May 26 Tuesday – Joel Chandler Harris’ unsigned review of Huck Finn ran in the Atlanta Constitution (p4, cols 2-3) [Griska 585]. In answering those critics who had followed lockstep with the Concord Library’s indictment of the book as “coarse, crude and inartistic,” Harris pointed out the falseness of that view and the true value of the book:
It is the story of a half illiterate, high spirited boy whose adventures are related by himself. The art with which this conception is dealt with is perfect in all its details. The boy’s point of view is never for a moment lost sight of, and the moral of the whole is that this half illiterate boy can be made to present, with perfect consistency, not only the characters of the people whom he meets, but an accurate picture of their social life. From the artistic point of view, there is not a coarse nor vulgar suggestion from the beginning to the end of the book. Whatever is coarse and crude is in the life that is pictured, and the picture is perfect. It may be said that the humor is sometimes excessive. But it is genuine humor—and the moral of the book, though it is not scrawled across every page, teaches the necessity of manliness and self-sacrifice.
Note: Harris sent a clipping of this review to Sam along with a short note on June 1, 1885.
Sam was in New York and spent time chatting with General Grant.
To-day talked with General Grant about his & my first Missouri campaign in 1861 (in June or July.) He surprised an empty camp near Florida, Mo., on Salt river, which I had been occupying a day or two before.
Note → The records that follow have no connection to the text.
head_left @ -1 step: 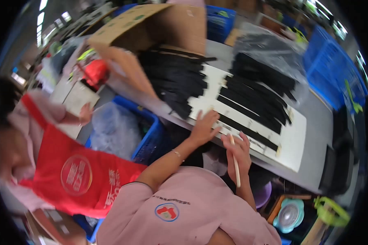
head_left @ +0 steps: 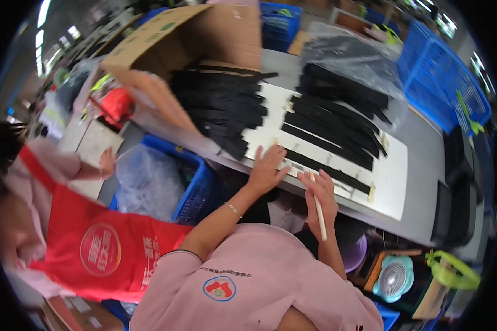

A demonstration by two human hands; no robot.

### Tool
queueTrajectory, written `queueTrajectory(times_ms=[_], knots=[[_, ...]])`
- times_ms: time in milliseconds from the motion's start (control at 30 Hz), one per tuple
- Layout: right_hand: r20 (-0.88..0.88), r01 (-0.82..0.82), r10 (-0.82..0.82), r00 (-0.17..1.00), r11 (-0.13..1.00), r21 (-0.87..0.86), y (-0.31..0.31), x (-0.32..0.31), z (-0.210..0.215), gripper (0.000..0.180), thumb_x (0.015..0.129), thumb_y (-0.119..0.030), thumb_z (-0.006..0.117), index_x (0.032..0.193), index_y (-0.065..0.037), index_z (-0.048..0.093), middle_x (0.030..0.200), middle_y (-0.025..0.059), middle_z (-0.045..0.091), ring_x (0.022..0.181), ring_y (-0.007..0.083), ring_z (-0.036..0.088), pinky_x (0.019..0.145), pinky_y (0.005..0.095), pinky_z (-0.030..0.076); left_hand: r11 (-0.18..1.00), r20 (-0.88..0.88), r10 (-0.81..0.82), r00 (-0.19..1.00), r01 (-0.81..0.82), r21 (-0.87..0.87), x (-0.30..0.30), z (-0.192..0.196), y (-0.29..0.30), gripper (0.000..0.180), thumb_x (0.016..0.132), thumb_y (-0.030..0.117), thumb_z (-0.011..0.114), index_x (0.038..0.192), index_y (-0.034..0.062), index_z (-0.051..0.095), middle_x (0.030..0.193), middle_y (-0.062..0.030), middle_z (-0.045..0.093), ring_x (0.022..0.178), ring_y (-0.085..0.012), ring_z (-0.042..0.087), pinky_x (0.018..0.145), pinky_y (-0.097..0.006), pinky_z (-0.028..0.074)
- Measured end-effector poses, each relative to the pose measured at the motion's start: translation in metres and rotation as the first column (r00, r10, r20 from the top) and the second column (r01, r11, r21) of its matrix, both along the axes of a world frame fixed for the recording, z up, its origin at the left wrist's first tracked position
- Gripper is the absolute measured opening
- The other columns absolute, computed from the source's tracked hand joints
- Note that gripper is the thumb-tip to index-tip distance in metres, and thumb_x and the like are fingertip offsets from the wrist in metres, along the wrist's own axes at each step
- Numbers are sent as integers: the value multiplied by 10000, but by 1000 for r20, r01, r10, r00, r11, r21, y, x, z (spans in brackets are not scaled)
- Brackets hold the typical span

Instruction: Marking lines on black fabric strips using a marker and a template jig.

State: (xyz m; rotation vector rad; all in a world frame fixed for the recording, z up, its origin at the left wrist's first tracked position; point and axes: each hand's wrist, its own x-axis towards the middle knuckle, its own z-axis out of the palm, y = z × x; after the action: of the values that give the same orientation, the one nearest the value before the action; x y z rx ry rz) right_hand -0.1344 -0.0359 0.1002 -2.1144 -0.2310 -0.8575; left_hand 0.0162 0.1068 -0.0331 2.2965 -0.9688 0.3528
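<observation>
My left hand lies with fingers spread on the near edge of a white board, at the left end of a single black fabric strip. My right hand is closed around a slim cream pen-like stick, which slants down toward my wrist. Its fingertips are close to the board's front edge, near the same strip. Farther back on the board are another single strip and a row of overlapping black strips. A large pile of black strips covers the board's left end.
A cardboard box stands open behind the pile. Blue crates stand at the right and left, the left one holding clear plastic. A co-worker in a red apron is at my left. A small turquoise fan sits low right.
The whole view has shifted slightly, so the table appears a little farther left and higher. Both hands keep nearly the same place against the board, and the stick is still held.
</observation>
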Motion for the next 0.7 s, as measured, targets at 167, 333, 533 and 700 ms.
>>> queueTrajectory(times_ms=[167, 333, 533, 700], knots=[[-282, 274, -117, 952, 734, 621, -37, 8, -36, 265, 1046, -149, 548, 1231, -10, 679, 986, 80, 730, 924, 134, 651, 859, 266, 508, 998, 25, -66, 997, 67, -19, -3, 7, -12, 526, 928, 328, 707, 1348, 39, 578, 1418, -127, 569, 1406, -298, 470, 1203, -581, 205], [-389, 224, -4, 921, 824, 521, -48, 63, -63, 241, 1037, -182, 587, 1143, -5, 711, 814, 1, 636, 736, 56, 559, 651, 204, 436, 999, 12, -49, 999, 49, -3, -3, 9, -17, 542, 926, 310, 715, 1366, 30, 570, 1426, -123, 565, 1398, -293, 479, 1213, -565, 189], [-442, 254, -45, 896, 869, 425, -39, 103, -103, 199, 1035, -171, 589, 1008, 3, 681, 752, 1, 623, 692, 61, 544, 622, 218, 431, 999, -28, -45, 999, 44, -31, -4, 10, -15, 562, 922, 317, 716, 1397, 55, 568, 1439, -116, 558, 1409, -285, 466, 1209, -571, 194], [-446, 306, -112, 888, 868, 390, -36, 105, -101, 181, 1025, -155, 602, 994, 6, 679, 743, 42, 635, 656, 85, 560, 598, 258, 452, 999, -44, -38, 998, 38, -5, -2, 9, -14, 546, 915, 313, 726, 1414, 136, 590, 1462, -99, 543, 1413, -275, 462, 1205, -577, 194]])
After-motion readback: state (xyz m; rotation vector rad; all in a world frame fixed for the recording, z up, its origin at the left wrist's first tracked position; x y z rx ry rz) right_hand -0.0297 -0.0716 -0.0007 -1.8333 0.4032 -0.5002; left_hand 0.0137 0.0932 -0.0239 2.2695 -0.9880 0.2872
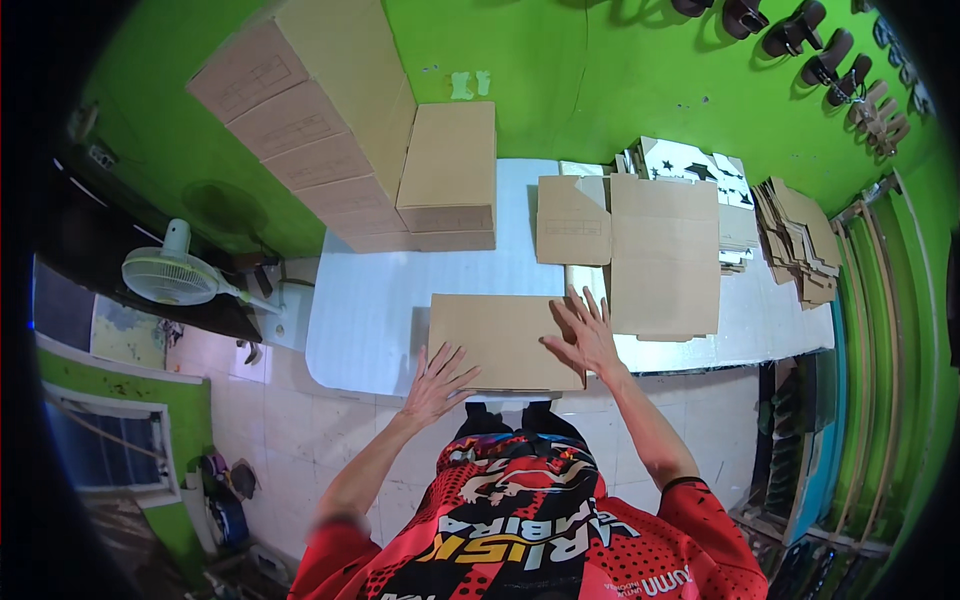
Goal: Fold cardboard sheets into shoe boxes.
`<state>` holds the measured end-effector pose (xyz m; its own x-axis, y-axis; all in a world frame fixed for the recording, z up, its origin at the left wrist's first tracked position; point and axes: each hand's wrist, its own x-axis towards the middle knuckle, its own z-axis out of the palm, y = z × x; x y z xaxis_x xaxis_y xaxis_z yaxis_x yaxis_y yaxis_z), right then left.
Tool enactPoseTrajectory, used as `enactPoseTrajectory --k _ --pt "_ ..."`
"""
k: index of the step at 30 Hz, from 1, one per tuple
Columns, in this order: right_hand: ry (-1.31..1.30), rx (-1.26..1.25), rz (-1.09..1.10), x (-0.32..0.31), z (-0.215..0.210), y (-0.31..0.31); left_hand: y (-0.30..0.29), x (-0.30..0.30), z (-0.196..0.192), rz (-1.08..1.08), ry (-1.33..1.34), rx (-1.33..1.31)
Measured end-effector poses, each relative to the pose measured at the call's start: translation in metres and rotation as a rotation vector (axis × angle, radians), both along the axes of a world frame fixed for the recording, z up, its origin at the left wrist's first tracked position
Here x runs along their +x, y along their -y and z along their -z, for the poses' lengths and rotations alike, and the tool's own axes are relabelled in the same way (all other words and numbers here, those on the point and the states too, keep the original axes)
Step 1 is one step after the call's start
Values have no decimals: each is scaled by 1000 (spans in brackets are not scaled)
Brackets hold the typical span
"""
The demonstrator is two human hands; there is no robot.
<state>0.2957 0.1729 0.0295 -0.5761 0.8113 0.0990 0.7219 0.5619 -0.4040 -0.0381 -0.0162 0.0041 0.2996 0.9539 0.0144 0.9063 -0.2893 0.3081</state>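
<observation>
A closed brown cardboard box (500, 340) lies in front of me at the near edge of the white table (365, 315). My left hand (438, 383) rests against its near left corner, fingers spread. On its right end lies my right hand (584, 332), fingers also stretched apart. Neither hand is wrapped round anything. Just beyond my right hand are a large flat cardboard sheet (664, 260) and a smaller folded cardboard piece (573, 222).
Stacked cardboard boxes (345, 190) rise at the back left, with another box (450, 160) beside them. Flat cardboard pieces (798, 240) lean at the far right. A fan (172, 272) stands left of the table. Sandals (825, 55) hang on the green wall.
</observation>
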Motion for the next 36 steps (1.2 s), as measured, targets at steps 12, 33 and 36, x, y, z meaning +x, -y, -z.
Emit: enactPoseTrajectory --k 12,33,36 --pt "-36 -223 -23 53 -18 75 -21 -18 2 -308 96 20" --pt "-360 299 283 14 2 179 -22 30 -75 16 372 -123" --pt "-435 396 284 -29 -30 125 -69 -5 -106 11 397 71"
How near he came to playing the devil with his future publisher! [MTNJ 3: 153].
(It is curious & dreadful to sit up this way & talk cheerful nonsense to Gen. Grant & he under sentence of death with that cancer. He says he has made the book too large by 200 pages—not a bad fault—a short time ago we were afraid it would lack 400 of being enough. He has dictated 10,000 words at a single sitting, & he is a sick man! It kills me these days to do half of it! [MTNJ 3: 152].